あなたの問診不足で診断ズレると訴訟リスク増えます
dc/tmd criteriaの軸Iは、身体的な顎関節症の診断を行うための標準化された基準です。具体的には、筋痛(myalgia)、関節痛(arthralgia)、関節円板障害(disc displacement)などを分類します。例えば、開口時クリック音があり、再現性がある場合は円板転位復位ありと診断されます。つまり身体所見の整理です。
この軸の特徴は、再現性の高さです。同じ手順を踏めば、異なる歯科医でも同様の診断に近づきます。例えば、開口量40mm未満を制限とするなど、数値基準が明確です。これにより診断のばらつきが減少します。ここが重要です。
ただし、臨床では触診圧のばらつき(例:約1kg圧)で結果が変わることがあります。このズレが誤診につながるケースもあります。圧の標準化が条件です。
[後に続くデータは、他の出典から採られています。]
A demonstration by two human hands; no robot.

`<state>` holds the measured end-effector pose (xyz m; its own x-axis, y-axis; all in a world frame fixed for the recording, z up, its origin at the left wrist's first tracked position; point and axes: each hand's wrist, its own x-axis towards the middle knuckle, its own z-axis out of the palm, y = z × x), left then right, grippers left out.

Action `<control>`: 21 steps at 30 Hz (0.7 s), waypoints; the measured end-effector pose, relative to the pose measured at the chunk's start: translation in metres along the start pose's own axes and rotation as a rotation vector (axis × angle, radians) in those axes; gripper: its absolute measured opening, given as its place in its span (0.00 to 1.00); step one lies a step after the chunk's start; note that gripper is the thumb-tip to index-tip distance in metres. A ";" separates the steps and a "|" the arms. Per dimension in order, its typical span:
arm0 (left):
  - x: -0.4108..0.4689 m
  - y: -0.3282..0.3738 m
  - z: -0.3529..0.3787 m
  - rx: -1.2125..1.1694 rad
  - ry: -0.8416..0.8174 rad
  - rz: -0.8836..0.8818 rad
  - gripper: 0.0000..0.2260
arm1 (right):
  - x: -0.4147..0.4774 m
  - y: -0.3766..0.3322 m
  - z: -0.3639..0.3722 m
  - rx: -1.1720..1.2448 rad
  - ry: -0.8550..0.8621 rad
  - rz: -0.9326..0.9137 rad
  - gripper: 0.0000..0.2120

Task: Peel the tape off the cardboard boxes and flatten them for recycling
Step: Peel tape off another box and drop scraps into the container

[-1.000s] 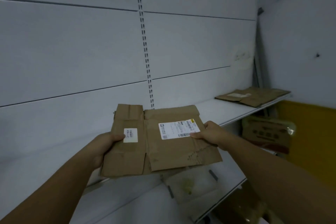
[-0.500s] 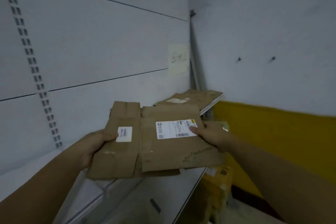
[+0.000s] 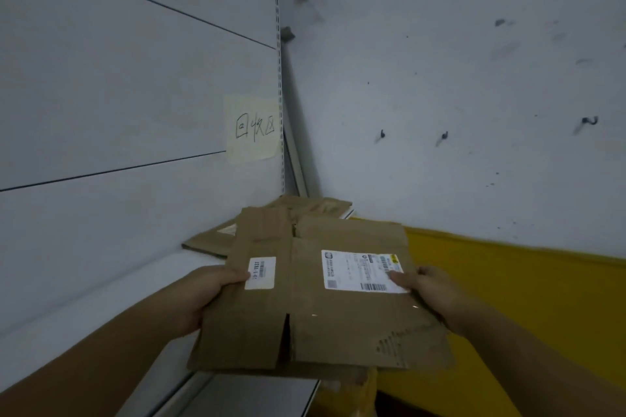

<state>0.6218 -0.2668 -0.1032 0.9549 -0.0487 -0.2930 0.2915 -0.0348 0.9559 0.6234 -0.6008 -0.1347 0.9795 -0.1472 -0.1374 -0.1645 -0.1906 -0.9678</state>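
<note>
The flattened cardboard box (image 3: 315, 301) is held level between both hands, out in front of the chest and above the near edge of a white shelf (image 3: 101, 298). The left hand (image 3: 206, 294) grips the box's left edge, thumb on top with its tip at the edge of a small barcode sticker (image 3: 260, 272). The right hand (image 3: 430, 288) grips the right edge, thumb pressed on the lower right corner of the shipping label (image 3: 364, 271). The fingers of both hands are under the board and hidden, so the pinch is judged from the thumbs. This box looks finished: its panels lie collapsed on one another, the flaps are folded flat, and no tape strip shows on the upper face, though the underside cannot be checked. Just beyond the far edge of the held box, further from both hands, a stack of flattened boxes (image 3: 210, 240) already lies on the shelf, tucked into the corner. A handwritten note (image 3: 254, 129) is stuck to the shelf's back panel (image 3: 101, 112) above the stack. That suggests several boxes are done and this one only needs to be laid on the pile. To the right of the right hand a yellow wall band (image 3: 508, 281) runs below the white wall (image 3: 440, 78). No unflattened boxes show, so how many remain cannot be told.
</note>
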 end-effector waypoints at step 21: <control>0.187 0.126 0.049 0.337 0.134 0.095 0.20 | 0.282 -0.072 -0.069 0.041 -0.233 -0.214 0.21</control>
<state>0.8341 -0.3293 -0.0380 0.9821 0.0632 -0.1773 0.1881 -0.3638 0.9123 0.9032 -0.6953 -0.0898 0.9924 0.1193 0.0305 0.0487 -0.1531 -0.9870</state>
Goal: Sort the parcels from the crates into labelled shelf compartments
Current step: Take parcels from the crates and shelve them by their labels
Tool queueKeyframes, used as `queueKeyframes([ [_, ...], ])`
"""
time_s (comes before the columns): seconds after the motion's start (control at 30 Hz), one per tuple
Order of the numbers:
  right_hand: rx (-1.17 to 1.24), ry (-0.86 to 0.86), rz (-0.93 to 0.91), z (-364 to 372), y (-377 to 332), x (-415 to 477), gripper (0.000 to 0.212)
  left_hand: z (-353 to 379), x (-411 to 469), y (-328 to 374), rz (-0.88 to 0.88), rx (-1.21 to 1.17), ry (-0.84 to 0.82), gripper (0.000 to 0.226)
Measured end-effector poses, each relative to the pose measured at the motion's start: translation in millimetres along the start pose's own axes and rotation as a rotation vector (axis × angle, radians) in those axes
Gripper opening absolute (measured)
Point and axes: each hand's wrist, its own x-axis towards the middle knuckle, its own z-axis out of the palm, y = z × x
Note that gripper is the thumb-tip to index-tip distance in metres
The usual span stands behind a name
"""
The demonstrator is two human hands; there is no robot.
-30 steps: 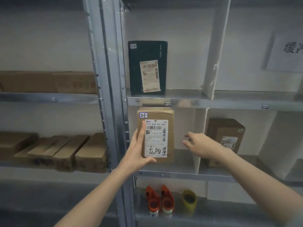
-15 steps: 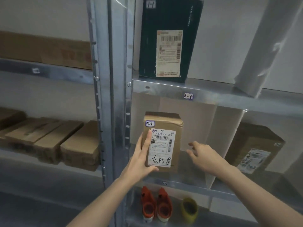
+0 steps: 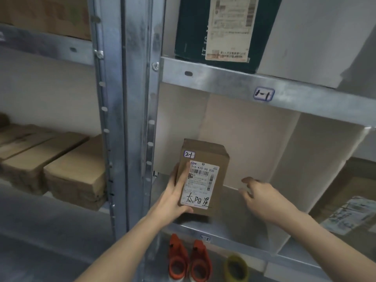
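The left hand [image 3: 173,198] gripped an upright brown cardboard parcel [image 3: 204,176], white shipping label and "2-1" sticker facing out, at the metal shelf's [image 3: 227,228] front edge; the right hand [image 3: 262,197] hovered beside it, fingers loosely spread.

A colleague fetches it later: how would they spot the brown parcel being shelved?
Find the shelf edge labelled 1-1. In the compartment just below, the left hand holds a brown parcel upright. It alone among nearby boxes shows a handwritten 2-1 sticker.
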Motion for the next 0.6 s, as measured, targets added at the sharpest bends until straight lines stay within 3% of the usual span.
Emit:
queueKeyframes([
  [0.23, 0.024, 0.016, -0.030, 20, 1, 17, 0.043, 13, 11, -22, 0.015, -0.046, 0.052, 0.136],
  [0.6, 0.028, 0.069, -0.050, 31, 2, 16, 0.042, 21, -2, -24, -0.010, 0.156, 0.203, 0.150],
])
軸IIは心理社会的評価を扱います。具体的には、抑うつ、不安、疼痛関連障害の評価です。例えばPHQ-9やGAD-7などのスコアを用います。これは見落とされがちです。
実際、慢性TMD患者の約60〜70%に心理的要因が関与すると報告されています。つまり身体だけ診ても不十分です。この理解が基本です。
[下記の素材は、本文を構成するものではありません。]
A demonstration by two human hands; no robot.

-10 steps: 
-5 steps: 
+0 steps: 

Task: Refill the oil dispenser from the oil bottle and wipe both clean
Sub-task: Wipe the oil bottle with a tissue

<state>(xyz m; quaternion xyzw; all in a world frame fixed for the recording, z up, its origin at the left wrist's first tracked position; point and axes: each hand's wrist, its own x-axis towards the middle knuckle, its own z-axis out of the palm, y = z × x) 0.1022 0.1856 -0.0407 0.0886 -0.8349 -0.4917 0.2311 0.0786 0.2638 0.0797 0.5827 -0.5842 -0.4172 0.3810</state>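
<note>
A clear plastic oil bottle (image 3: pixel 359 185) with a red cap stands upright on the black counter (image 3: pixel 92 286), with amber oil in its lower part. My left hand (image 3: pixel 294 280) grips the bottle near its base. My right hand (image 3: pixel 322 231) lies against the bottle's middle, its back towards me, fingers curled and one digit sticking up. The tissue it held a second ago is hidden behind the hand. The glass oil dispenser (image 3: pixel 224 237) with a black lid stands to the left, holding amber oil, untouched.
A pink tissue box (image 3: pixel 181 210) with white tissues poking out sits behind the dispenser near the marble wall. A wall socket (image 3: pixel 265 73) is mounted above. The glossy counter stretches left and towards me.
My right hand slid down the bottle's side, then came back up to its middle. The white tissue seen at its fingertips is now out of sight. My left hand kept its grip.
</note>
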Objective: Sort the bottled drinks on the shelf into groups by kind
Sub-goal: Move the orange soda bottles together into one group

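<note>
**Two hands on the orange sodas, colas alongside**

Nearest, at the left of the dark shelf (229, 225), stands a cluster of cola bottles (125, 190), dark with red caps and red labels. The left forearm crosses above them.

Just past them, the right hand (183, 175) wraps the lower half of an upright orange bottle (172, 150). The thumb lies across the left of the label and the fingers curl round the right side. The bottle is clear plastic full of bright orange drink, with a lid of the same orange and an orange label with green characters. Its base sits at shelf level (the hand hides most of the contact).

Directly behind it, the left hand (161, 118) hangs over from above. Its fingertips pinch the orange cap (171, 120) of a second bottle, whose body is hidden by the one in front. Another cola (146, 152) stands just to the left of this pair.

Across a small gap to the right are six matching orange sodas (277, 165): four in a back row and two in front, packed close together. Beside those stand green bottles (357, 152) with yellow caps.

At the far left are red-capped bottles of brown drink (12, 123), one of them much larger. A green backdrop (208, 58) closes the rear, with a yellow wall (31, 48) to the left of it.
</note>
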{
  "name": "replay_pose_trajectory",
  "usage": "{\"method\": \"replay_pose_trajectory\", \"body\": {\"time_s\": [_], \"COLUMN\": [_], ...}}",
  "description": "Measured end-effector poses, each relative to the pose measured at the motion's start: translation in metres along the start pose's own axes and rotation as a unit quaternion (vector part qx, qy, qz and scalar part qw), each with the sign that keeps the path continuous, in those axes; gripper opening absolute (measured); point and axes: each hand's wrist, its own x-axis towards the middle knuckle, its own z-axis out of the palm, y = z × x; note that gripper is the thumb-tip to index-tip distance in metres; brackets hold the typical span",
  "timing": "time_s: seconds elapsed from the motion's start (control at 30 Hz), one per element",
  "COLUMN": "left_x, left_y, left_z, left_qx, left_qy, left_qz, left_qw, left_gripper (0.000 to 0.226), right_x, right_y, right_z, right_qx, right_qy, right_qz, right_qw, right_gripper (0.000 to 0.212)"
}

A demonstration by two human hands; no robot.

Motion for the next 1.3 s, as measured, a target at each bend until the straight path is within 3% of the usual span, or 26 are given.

軸IIを省略すると、痛みの原因を誤認し、不要なスプリント治療や咬合調整に進むリスクがあります。結果として治療期間が数ヶ月単位で延びることもあります。時間の損失です。
このリスク回避の場面では、初診時に簡易スクリーニングを導入することで、心理因子の見逃しを防ぐ狙いがあります。その候補として、紙ベースの質問票を受付時に記入させる運用があります。1回で完結します。
dc/tmd criteriaは従来のRDC/TMDよりも診断精度が向上しています。特に筋痛診断では感度0.90前後とされています。しかし、完全ではありません。ここが落とし穴です。
例えば、筋筋膜痛と神経障害性疼痛の鑑別は難しく、誤診率が約10〜15%程度存在すると言われます。つまり1割は外れる可能性があります。意外ですね。
この誤診は、鎮痛薬の不適切使用や長期通院につながることがあります。患者満足度の低下にも直結します。痛いですね。
この場面の対策として、疑わしい症例では神経内科やペインクリニックへの紹介を行うことで、診断精度を補完する狙いがあります。その候補は地域連携パスです。これだけ覚えておけばOKです。
検査手順は厳密に定義されています。例えば、触診は一定圧、開口測定は定規使用、クリック音は3回中2回以上で陽性と判断します。こうした基準が再現性を担保します。つまり手順がすべてです。
しかし現場では、省略や自己流アレンジが入りやすいです。例えば「軽く触るだけ」の触診では痛みの再現性が低下します。それで大丈夫でしょうか?
再現性が崩れると、診断の信頼性が低下し、カルテ記録の証拠力も弱くなります。特にトラブル時に問題になります。ここは重要です。
このリスク管理の場面では、院内でチェックリスト化することで手順の統一を図る狙いがあります。その候補は紙1枚のプロトコルです。〇〇が原則です。
dc/tmd criteriaは研究寄りの印象がありますが、実は保険診療でも応用可能です。例えば、症状分類をカルテに明記するだけでも、診療の一貫性が上がります。これは使えそうです。
独自視点として重要なのは「説明ツール」としての活用です。患者に「あなたは筋痛タイプです」と伝えるだけで理解度が上がります。納得感が違います。
さらに、分類ごとに治療方針を紐づけることで、治療の迷いが減ります。例えば筋痛ならセルフケア中心、関節障害なら運動療法などです。結論は体系化です。